Allen noted that Kaine has since reversed his position and has called for budget cuts and “revenue enhancements” to balance any possible losses from the forthcoming cuts.
“When he talks about revenue enhancements, that means tax increases,” Allen said of his opponent. “That’s what he tried to do as governor, with the record tax increases that he proposed. And, fortunately, Democrats and Republicans voted them down in Virginia.
“The last thing we need with this very weak economy is higher taxes, particularly on job-creating businesses. That means there’d be job losses.”
“What we need to do is get our economy moving,” Allen added. “Leadership is setting priorities and getting others to agree on those goals.”
Allen said that he plans to take the lead should he be elected to the Senate by introducing legislation right away that would allow drilling for oil and natural gas off the Virginia coast and use the royalties to finance improvements in roads and transportation.
“That’s the only way to grow the economy,” he said.
“Most estimates recognize that there is oil and gas off our coast. And if we were allowed to produce there, for Virginia, the impact would be thousands of jobs that are related to it.”
Allen added that Virginia could receive as much as $250 million a year in royalties from such reserves. “It’s also oil and gas from the United States, and not having to worry about what Venezuela or Saudi Arabia or some cartel or oligarchy might do to us.”
“Virginians from the coast all the way to the coal fields are more than ready, willing and able to provide America with the energy to power our economy. All we need is folks in Washington let us unleash those resources.”
There’s also concern about the coal industry in southwestern Virginia – and how the region is being affected by increasing regulations from the U.S. Environmental Protection Agency stemming coal use, Allen said.
“One supervisor in southwest Virginia told me, ‘Look, southwest Virginia lives or dies on the outcome of this election,’ ” Allen said. “They realize what’s at stake – and it means jobs, not just for those involved in coal mining but in all the shops, the stores, even the Girl Scout cookie sales.”
"It matters for the railroads,” including Virginia-based Norfolk Southern Corp. and CSX Corp., he explained. “Virginia has the largest coal port in the United States. About 40 percent of the coal is exported out of our ports.
“We need to allow clean coal technology to be a component, part of a diversified energy supply.”
As for recent polls showing a one-point difference between he and Kaine, Allen said: “The key will be making sure that people know what the issues are and what’s at stake.
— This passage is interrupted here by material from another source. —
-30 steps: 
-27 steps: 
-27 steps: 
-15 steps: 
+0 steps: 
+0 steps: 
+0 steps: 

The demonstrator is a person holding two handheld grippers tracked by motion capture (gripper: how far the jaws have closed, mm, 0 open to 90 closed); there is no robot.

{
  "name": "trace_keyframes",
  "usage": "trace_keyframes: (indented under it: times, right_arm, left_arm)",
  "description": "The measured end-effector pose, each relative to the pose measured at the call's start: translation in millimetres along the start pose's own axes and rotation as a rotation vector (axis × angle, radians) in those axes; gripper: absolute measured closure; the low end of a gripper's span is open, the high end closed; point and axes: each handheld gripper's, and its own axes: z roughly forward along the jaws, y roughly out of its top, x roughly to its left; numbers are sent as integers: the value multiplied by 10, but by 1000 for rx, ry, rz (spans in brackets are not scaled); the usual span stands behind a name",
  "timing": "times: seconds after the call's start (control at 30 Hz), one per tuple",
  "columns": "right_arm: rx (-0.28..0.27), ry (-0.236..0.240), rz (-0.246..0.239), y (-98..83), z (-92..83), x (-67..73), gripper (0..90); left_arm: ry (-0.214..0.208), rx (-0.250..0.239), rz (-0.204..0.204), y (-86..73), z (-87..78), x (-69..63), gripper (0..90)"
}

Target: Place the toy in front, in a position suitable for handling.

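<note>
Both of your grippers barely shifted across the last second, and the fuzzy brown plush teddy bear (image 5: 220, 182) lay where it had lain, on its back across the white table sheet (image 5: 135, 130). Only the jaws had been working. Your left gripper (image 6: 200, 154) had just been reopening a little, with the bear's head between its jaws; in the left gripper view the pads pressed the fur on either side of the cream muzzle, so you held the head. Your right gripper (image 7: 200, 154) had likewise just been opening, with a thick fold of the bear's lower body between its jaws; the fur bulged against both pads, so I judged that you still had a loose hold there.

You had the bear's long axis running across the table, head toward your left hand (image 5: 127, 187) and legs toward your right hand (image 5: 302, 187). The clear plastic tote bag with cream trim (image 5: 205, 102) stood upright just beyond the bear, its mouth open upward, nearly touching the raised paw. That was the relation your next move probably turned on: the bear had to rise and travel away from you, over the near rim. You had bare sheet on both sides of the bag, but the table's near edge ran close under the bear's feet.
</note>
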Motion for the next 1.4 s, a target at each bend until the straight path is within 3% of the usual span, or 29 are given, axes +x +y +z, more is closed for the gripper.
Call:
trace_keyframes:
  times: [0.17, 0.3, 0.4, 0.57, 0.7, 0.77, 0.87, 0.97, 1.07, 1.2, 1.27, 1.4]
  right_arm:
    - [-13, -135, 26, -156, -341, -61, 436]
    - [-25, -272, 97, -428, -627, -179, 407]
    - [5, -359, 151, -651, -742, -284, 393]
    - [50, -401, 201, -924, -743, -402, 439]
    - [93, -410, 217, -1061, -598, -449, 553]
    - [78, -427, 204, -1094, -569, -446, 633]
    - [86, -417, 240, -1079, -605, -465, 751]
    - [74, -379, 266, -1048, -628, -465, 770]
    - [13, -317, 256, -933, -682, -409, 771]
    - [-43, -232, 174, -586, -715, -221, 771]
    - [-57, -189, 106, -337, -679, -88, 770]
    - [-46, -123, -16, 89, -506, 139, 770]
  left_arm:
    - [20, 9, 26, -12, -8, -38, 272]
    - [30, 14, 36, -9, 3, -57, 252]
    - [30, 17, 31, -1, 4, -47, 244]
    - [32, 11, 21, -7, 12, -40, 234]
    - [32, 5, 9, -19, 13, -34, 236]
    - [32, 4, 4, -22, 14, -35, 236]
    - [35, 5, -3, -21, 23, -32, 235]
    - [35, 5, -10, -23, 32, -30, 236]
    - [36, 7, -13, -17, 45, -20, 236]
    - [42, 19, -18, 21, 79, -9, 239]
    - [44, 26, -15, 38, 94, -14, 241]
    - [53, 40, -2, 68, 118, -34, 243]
Independent voters will be really crucial.
"The Republicans will be with us. Most of the Democrats will be on the other side although we’ll get some Democrat votes in southwest Virginia. But the independents matter.”
And these independent voters have heightened Virginia’s stature as a battleground state in this year’s presidential race between Democrat Barack Obama and former Massachusetts Gov. Mitt Romney.
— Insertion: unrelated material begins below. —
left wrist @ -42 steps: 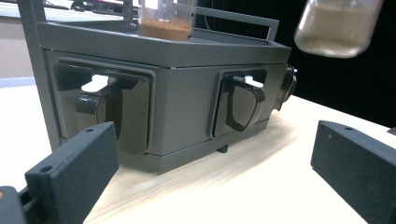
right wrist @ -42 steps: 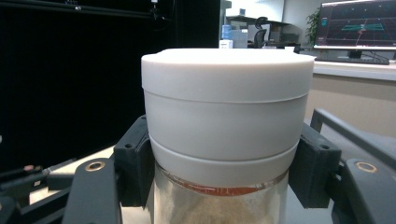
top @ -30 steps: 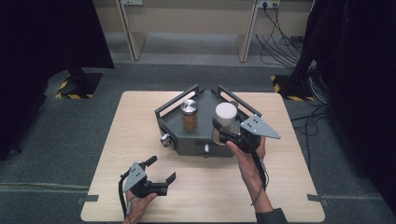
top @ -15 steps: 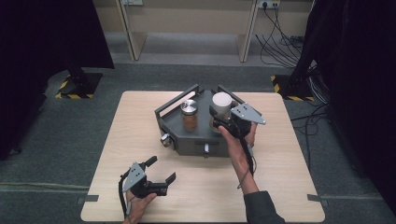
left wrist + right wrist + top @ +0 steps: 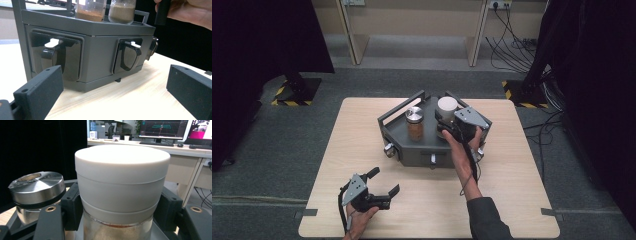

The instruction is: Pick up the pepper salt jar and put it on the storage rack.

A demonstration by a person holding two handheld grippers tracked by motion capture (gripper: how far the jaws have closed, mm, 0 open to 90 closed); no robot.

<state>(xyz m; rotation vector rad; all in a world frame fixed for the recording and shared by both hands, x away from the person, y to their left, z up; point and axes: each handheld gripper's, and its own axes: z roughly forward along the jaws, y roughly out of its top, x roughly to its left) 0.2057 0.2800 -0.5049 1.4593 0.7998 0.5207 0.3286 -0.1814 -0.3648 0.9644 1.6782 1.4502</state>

“We know it’s a tight race. Virginia is a key battleground. Virginia is now really pivotal in determining who is going to be a majority in the Senate, as well as in the presidential race.”
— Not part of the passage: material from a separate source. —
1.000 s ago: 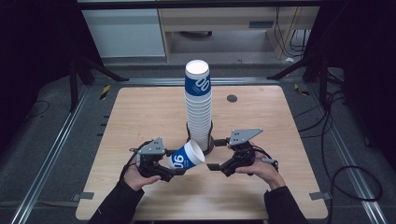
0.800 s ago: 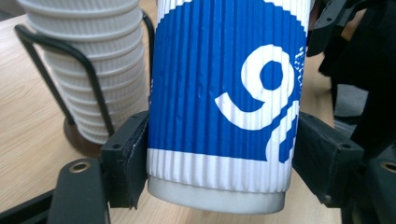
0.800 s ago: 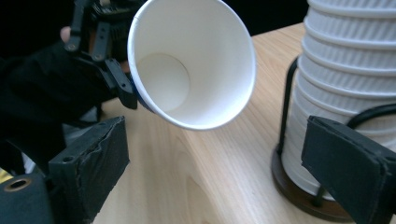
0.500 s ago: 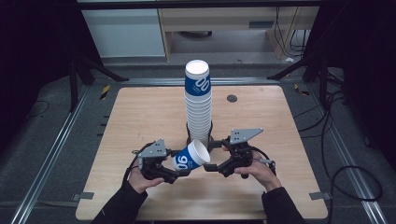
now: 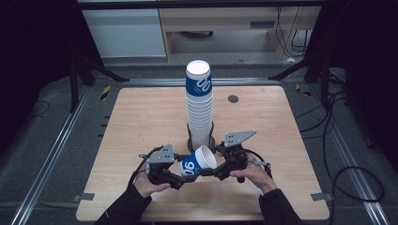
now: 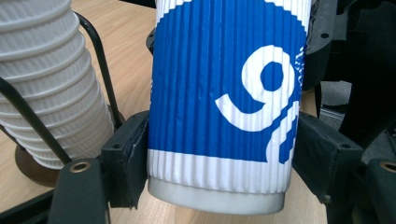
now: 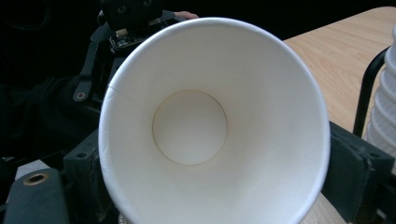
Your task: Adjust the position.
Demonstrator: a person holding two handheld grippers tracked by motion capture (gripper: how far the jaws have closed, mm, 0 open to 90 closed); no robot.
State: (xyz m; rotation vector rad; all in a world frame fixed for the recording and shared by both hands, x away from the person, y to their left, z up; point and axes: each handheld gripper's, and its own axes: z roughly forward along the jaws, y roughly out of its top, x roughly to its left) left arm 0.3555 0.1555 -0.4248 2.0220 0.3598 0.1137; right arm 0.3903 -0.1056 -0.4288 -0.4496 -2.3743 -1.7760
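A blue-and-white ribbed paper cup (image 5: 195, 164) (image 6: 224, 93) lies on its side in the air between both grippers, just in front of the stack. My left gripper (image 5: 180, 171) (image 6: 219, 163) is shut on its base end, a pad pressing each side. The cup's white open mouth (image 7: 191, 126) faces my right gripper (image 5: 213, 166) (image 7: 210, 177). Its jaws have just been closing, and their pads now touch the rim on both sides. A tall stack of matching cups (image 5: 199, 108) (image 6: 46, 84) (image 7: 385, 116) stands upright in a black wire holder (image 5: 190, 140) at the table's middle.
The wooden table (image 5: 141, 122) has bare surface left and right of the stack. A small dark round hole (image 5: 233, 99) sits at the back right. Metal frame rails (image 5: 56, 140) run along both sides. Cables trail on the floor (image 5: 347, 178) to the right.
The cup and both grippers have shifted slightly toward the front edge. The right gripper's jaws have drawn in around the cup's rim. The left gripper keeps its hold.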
“We realize it’s going to be, really, about 10 percent undecided,” Allen predicted. “Then, it’s going to be about 6 then it’s going to get to the 2 percent of those undecided independents.
“Most people, I believe, think our country is going in the wrong direction. They’re looking for positive, constructive solutions that will get our economy moving again.
“And our ideas – whether it’s on taxes, whether it’s reasonable regulations, whether it’s unleashing our American energy resources – all would be conducive to more investment and more jobs,” Allen said. “Ours is a positive solution.”